WHAT THIS TASK INVOLVES :: The answer is a stretch of the material below, returned exactly: the line containing "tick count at", the line containing "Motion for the", and all lines between.
■ ■ ■ ■ ■
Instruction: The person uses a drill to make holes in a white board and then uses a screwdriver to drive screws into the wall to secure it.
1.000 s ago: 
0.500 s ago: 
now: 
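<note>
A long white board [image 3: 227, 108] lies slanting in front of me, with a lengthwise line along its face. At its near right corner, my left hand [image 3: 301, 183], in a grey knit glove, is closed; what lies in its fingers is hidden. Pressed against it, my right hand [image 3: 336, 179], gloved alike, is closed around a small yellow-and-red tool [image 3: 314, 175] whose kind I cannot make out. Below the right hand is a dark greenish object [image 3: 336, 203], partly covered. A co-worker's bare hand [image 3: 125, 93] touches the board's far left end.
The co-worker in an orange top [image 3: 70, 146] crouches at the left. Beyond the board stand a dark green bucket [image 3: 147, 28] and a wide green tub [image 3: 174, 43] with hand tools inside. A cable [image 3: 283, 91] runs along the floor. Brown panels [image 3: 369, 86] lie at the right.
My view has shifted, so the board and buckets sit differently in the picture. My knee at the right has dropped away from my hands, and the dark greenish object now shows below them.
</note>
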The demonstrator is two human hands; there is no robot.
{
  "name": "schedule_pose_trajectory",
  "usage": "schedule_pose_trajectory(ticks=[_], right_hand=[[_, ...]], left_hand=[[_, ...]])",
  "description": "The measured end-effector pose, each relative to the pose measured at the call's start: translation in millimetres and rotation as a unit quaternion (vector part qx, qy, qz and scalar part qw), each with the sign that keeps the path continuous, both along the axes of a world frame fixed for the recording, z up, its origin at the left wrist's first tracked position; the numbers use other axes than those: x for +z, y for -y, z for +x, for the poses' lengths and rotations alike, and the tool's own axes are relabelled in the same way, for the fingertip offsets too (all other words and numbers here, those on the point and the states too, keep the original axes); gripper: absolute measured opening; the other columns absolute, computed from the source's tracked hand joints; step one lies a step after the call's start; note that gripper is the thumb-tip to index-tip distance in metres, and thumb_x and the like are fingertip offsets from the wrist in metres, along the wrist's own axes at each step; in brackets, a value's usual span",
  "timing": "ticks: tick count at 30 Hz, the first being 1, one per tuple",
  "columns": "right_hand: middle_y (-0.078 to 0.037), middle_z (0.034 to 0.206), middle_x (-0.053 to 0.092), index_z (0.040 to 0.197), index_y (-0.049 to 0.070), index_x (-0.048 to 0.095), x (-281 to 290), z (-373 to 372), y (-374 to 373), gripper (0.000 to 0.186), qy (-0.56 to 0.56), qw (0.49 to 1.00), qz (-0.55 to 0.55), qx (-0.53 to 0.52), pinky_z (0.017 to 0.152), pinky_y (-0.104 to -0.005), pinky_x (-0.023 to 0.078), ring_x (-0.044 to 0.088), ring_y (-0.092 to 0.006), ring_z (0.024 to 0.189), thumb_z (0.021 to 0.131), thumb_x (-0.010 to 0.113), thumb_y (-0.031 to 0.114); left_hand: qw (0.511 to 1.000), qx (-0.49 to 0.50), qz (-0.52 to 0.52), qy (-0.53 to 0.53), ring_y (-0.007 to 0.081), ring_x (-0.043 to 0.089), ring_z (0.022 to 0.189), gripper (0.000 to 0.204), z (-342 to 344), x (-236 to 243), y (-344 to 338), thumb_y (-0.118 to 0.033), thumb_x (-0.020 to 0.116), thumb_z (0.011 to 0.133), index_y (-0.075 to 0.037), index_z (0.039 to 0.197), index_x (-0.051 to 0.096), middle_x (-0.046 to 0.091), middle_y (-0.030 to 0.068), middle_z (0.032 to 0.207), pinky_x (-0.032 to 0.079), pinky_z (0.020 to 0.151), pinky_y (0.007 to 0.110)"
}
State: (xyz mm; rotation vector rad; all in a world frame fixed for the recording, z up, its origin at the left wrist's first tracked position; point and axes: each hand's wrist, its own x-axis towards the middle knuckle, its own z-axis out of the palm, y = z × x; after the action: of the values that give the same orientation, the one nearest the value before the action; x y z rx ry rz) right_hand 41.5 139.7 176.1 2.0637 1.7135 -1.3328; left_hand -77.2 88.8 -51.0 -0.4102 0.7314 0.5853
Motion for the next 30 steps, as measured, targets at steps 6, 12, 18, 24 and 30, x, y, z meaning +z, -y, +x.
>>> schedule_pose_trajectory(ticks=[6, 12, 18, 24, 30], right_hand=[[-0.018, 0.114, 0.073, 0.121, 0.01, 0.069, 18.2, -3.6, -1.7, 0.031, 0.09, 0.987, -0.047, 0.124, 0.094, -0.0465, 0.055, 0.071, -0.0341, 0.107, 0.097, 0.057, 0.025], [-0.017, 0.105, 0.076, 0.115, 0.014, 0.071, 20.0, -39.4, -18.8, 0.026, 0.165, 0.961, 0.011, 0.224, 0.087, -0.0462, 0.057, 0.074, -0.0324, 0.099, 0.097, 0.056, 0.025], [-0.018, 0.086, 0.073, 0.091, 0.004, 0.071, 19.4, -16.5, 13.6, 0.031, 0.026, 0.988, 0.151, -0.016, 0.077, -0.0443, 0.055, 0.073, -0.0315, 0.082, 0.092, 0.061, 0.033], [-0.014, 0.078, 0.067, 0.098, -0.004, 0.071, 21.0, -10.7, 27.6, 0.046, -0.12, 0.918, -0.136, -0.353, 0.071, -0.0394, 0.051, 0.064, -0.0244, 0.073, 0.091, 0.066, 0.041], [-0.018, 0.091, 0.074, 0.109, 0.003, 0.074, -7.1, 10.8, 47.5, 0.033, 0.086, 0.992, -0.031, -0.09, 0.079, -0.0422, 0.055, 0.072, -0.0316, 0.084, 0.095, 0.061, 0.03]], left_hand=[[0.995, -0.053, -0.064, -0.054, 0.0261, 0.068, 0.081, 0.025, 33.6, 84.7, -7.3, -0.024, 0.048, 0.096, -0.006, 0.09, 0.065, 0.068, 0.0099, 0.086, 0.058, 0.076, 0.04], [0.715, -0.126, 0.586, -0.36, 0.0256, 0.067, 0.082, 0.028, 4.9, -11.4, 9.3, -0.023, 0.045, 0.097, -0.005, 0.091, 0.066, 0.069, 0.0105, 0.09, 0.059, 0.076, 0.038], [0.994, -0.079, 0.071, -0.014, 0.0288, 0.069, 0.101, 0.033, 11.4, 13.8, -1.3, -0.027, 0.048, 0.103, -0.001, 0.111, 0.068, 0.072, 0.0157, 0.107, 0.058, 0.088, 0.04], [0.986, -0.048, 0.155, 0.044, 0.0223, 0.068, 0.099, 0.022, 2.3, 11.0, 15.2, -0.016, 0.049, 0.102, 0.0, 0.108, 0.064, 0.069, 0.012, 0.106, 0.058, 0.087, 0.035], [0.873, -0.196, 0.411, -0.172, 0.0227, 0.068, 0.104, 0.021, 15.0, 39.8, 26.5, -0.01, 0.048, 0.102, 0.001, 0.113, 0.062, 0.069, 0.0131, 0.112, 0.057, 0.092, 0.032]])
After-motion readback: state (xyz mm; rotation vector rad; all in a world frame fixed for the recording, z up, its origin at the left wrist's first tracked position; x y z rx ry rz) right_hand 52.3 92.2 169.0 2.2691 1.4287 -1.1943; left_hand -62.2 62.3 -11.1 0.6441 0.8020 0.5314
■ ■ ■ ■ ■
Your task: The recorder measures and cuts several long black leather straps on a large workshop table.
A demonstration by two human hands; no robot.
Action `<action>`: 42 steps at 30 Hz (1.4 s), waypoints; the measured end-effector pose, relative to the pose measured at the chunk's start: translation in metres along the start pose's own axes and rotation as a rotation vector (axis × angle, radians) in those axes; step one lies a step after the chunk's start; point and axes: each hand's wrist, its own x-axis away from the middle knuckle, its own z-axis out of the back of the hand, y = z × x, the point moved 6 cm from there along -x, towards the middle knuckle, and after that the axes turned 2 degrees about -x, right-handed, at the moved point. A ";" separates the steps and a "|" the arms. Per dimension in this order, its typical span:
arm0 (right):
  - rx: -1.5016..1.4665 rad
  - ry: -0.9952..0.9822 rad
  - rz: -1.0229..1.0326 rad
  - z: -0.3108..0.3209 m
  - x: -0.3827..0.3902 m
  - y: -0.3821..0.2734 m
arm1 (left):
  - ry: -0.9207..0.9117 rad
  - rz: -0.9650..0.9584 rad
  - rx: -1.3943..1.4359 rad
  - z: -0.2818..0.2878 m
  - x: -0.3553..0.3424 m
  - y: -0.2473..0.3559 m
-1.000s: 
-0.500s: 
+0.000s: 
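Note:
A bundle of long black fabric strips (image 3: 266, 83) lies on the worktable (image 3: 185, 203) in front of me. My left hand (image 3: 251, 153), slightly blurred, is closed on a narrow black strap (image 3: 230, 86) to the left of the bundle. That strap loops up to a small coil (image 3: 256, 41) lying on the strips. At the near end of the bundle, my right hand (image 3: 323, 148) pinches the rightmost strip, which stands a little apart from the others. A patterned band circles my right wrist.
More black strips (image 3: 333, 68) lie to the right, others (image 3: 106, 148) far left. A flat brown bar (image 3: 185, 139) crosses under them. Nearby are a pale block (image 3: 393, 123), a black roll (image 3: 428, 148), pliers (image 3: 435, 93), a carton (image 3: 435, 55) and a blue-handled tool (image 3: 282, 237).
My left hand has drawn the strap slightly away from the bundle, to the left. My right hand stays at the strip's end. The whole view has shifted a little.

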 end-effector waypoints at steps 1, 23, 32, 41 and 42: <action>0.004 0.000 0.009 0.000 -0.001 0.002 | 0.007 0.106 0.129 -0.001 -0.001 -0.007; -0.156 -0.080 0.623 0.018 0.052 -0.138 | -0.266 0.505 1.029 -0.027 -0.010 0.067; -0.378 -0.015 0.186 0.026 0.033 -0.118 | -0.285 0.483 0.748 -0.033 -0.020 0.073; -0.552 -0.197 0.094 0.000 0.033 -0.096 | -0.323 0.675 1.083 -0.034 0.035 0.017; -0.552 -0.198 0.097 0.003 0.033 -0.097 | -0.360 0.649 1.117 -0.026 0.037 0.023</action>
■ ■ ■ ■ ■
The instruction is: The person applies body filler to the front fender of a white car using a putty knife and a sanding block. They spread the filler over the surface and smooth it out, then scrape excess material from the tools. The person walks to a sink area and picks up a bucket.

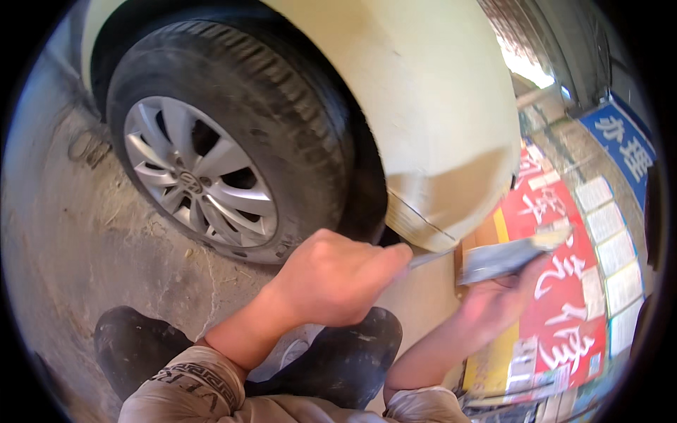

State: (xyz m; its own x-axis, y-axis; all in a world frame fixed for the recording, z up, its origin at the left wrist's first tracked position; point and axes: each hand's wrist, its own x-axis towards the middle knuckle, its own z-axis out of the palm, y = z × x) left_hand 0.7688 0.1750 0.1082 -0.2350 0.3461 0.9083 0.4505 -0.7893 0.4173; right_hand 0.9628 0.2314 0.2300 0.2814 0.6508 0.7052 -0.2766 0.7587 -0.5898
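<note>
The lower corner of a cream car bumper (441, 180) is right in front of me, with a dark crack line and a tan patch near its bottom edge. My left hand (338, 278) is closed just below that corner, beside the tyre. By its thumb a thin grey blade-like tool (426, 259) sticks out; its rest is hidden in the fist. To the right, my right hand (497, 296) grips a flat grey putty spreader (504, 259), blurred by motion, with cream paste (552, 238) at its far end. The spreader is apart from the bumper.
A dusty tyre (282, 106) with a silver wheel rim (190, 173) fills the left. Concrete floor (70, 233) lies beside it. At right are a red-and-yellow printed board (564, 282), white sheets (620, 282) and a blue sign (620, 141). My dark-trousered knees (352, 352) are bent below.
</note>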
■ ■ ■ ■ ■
TASK RESULT ::
  "timing": "ticks: tick count at 30 Hz, the first being 1, one per tuple",
  "columns": "right_hand: middle_y (-0.078 to 0.037), middle_z (0.034 to 0.206), middle_x (-0.053 to 0.092), index_z (0.040 to 0.197), index_y (-0.049 to 0.070), index_x (-0.048 to 0.095), x (-281 to 290), z (-373 to 372), y (-374 to 373), gripper (0.000 to 0.186), qy (-0.56 to 0.56), qw (0.49 to 1.00), qz (-0.55 to 0.55), qx (-0.53 to 0.52), pinky_z (0.017 to 0.152), pinky_y (-0.104 to -0.005), pinky_x (-0.023 to 0.078), ring_x (-0.044 to 0.088), ring_y (-0.092 to 0.006), ring_z (0.024 to 0.189), thumb_z (0.021 to 0.131), thumb_x (-0.010 to 0.113), thumb_y (-0.031 to 0.114); left_hand: qw (0.511 to 1.000), qx (-0.49 to 0.50), qz (-0.52 to 0.52), qy (-0.53 to 0.53), ring_y (-0.007 to 0.081), ring_x (-0.043 to 0.089), ring_z (0.022 to 0.189), gripper (0.000 to 0.204), z (-342 to 344), x (-236 to 243), y (-344 to 338), thumb_y (-0.118 to 0.033), thumb_x (-0.020 to 0.116), thumb_z (0.011 to 0.133), index_y (-0.075 to 0.037), index_z (0.039 to 0.197), index_x (-0.051 to 0.096), middle_x (-0.046 to 0.091), middle_y (-0.030 to 0.068), middle_z (0.032 to 0.207), pinky_x (-0.032 to 0.079), pinky_z (0.020 to 0.151), pinky_y (0.007 to 0.110)"
}
State: (xyz mm; rotation vector rad; all in a world frame fixed for the recording, z up, its origin at the left wrist's first tracked position; point and axes: each hand's wrist, its own x-axis towards the middle knuckle, its own z-axis out of the palm, y = z × x; after the action: of the values that give the same orientation, the one nearest the value before the action; x y z rx ry rz) right_hand 41.5 139.7 176.1 2.0637 1.7135 -1.3328; left_hand -77.2 88.8 -51.0 -0.4102 0.7314 0.5853
Motion for the next 30 steps, as measured, targets at steps 6, 12, 18, 24 and 30, x, y, z meaning +z, -y, +x.

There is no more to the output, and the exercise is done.